# EXERCISE
Copy the listing out exactly as shown.

________________

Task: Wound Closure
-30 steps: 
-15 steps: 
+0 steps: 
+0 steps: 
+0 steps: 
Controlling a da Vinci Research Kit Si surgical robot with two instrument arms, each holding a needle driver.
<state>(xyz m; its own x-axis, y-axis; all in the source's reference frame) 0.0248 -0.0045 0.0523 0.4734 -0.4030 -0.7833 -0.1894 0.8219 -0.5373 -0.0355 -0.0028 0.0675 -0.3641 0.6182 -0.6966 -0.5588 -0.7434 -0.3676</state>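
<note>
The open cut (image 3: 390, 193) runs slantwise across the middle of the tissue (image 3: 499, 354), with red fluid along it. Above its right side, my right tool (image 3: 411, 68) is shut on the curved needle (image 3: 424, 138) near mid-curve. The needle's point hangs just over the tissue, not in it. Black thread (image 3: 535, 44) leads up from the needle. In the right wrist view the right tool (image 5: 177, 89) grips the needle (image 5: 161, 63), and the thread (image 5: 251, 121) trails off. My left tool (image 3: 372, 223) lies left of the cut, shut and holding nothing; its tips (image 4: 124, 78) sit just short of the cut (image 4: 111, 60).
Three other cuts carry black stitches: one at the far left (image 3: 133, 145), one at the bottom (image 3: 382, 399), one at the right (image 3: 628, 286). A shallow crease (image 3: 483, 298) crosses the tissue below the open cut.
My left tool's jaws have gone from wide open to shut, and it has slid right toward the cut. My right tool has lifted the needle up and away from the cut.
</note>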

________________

# EXPECTED ANSWER
Task: Wound Closure
-30 steps: 
-15 steps: 
+0 steps: 
+0 steps: 
+0 steps: 
Controlling a da Vinci Research Kit Si surgical robot with two instrument arms, each holding a needle driver.
<state>(xyz m; its own x-axis, y-axis; all in the source's reference frame) 0.0248 -0.0045 0.0523 0.4734 -0.4030 -0.7833 -0.1894 0.8219 -0.5373 -0.0355 -0.0028 0.0675 -0.3641 0.6182 -0.6966 -0.5588 -0.7434 -0.3676</state>
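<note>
The open cut (image 3: 390, 193) runs slantwise across the middle of the tissue (image 3: 499, 354), with red fluid along it. Above its right side, my right tool (image 3: 411, 68) is shut on the curved needle (image 3: 424, 138) near mid-curve. The needle's point hangs just over the tissue, not in it. Black thread (image 3: 535, 44) leads up from the needle. In the right wrist view the right tool (image 5: 177, 89) grips the needle (image 5: 161, 63), and the thread (image 5: 251, 121) trails off. My left tool (image 3: 372, 223) lies left of the cut, shut and holding nothing; its tips (image 4: 124, 78) sit just short of the cut (image 4: 111, 60).
Three other cuts carry black stitches: one at the far left (image 3: 133, 145), one at the bottom (image 3: 382, 399), one at the right (image 3: 628, 286). A shallow crease (image 3: 483, 298) crosses the tissue below the open cut.
My left tool's jaws have gone from wide open to shut, and it has slid right toward the cut. My right tool has lifted the needle up and away from the cut.
</note>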

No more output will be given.